(RxWiki News) Vaccines protect people from diseases. Pregnant women who get vaccinated can pass on that protection to their developing babies. And it seems some of that protection may last even after birth.
A recent study found that babies get a bit of extra protection from their mothers if the mothers get a flu shot during pregnancy.
Babies get routine vaccines to protect them against pneumonia-related illnesses, which can develop if they catch the flu. But they're too young to get flu vaccines.
This study showed that having both the vaccine for the pneumonia-related illnesses and the prenatal protection from their mother's flu shot together offered babies better protection against ear infections and respiratory infections.
The vaccine for pneumonia-related illnesses did protect children on its own, but the overall protection was increased when mom had been vaccinated while pregnant for the flu too.
"Ask your OB/GYN about vaccines you may need."
This study, led by Katharina van Santen, MSPH, of the Rollins School of Public Health at Emory University in Atlanta, looked at the effectiveness of the pneumococcal vaccine for babies and of a pregnant woman's flu vaccine for her baby after birth.
People who get the flu are also at risk for getting secondary pneumonia infections. However, children under 6 months old cannot get the flu vaccine.
Meanwhile, the pneumococcal vaccine (PCV) protects against pneumococcal infections like pneumonia, but babies are not fully protected against these infections until they get their third PCV dose at 6 months old.
Therefore, one option for protecting children younger than 6 months against the flu and secondary infections is for their mothers to be vaccinated against the flu while pregnant.
The researchers gathered vaccination information for 9,807 mothers and their babies, born between June 2002 and December 2009.
They determined which children had received the pneumococcal (PCV) vaccine and which mothers had received the flu shot while pregnant.
Then the researchers looked at how many of the children had acute ear infections and/or respiratory infections requiring medical care up through their first birthday.
Children were excluded from the study analysis once they had received their own flu vaccine or if they were partly vaccinated with the PCV vaccine but were not up to date.
The researchers determined that administering only the PCV to babies was about 30 percent effective in preventing respiratory infections requiring medical attention.
However, if the child was vaccinated for PCV and the mother got a prenatal flu vaccine, the effectiveness in preventing these respiratory infections rose to 40 percent.

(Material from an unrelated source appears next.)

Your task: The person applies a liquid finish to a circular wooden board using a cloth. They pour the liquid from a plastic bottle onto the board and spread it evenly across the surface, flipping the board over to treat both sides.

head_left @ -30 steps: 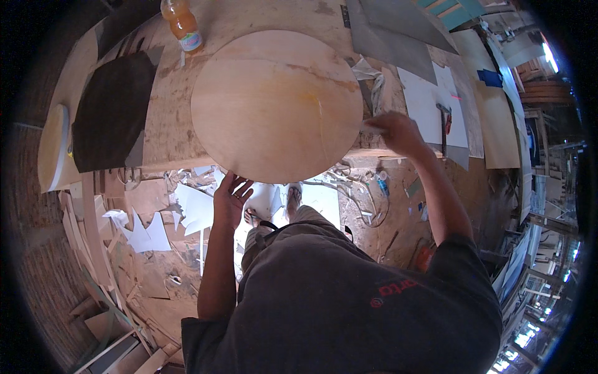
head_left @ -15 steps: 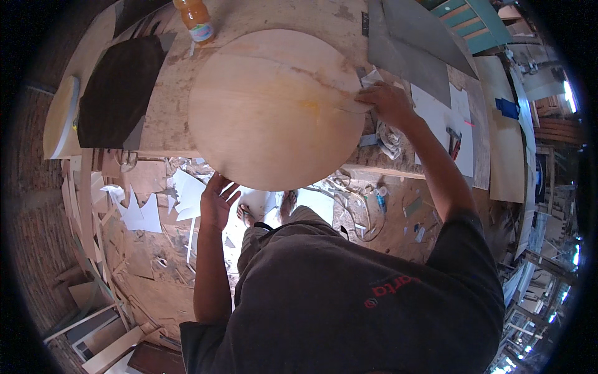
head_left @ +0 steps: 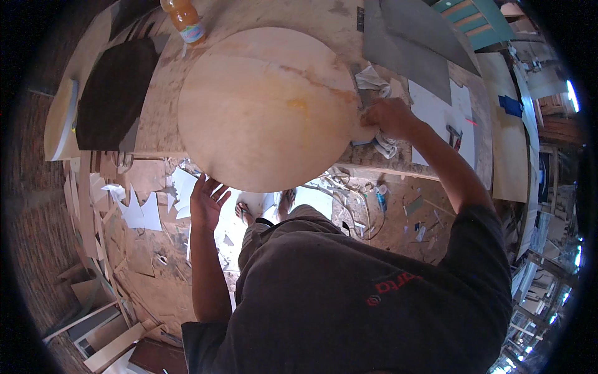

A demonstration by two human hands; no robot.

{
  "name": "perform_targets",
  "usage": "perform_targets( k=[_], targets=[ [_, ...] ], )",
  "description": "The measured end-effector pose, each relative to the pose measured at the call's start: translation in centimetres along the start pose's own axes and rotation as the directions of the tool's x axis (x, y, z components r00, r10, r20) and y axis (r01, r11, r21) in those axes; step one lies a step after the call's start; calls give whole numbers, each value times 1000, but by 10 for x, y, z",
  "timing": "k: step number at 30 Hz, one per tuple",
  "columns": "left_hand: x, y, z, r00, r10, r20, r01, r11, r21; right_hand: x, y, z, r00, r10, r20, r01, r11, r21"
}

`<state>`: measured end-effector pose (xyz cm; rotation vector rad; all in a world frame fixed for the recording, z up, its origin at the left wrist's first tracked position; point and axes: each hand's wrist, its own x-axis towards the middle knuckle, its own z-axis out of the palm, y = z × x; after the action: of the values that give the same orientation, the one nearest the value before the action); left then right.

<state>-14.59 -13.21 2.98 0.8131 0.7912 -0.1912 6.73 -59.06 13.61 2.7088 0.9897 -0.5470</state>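
A large round wooden board point(head_left: 265, 112), pale with a yellow stain and a brownish streak, lies on the workbench and juts past its near edge. Below its near left rim is my left hand point(head_left: 208, 202), palm turned up and fingers apart, with fingertips close to the rim; whether they bear on it I cannot tell. At the board's right edge my right hand point(head_left: 391, 118) is closed on a pale flat piece point(head_left: 365, 129), whose kind is not clear. Crumpled whitish cloth point(head_left: 386, 147) lies just beside that hand.
On the workbench point(head_left: 163, 128) stand a bottle of orange liquid point(head_left: 185, 23), a dark sheet point(head_left: 118, 93), a grey sheet point(head_left: 408, 47) and a hammer point(head_left: 453, 134) on white sheets. Offcuts, a cable point(head_left: 367, 215) and white scraps point(head_left: 140, 212) litter the floor.
The round board has shifted slightly left. My right hand has moved a little right and nearer along its edge, uncovering more whitish cloth behind it. My left hand has moved slightly left.
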Motion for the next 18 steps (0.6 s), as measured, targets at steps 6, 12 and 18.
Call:
perform_targets(
  k=[6, 12, 18],
  targets=[
    [3, -3, -7, 999, 7, 36, -7, 1000, -18, -18, -6, -16, 983, 79, -168, -54, 988, 148],
    [-3, 1, -5, 998, 20, 61, -23, 998, 54, 16, -69, 1, 911, 13, -413, 55, 987, 153],
    [8, 4, -18, 988, -34, 148, 21, 996, 86, 33, -61, -22, 895, 426, -131, -403, 899, 170]
  ],
)
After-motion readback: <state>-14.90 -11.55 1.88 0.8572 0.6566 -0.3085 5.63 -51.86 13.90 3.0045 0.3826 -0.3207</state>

Similarly, for children vaccinated against PCV, the vaccine was 38 percent effective in preventing ear infections.
For children vaccinated against PCV whose mothers were vaccinated against the flu, the combination was 48 percent effective in preventing ear infections.
Therefore, the researchers concluded that babies vaccinated with PCV were better protected against acute ear infections and respiratory infections requiring medical attention if their mothers were vaccinated against the flu as well.
The study was published July 12 in the Pediatric Infectious Disease Journal. Information regarding funding and disclosures was unavailable.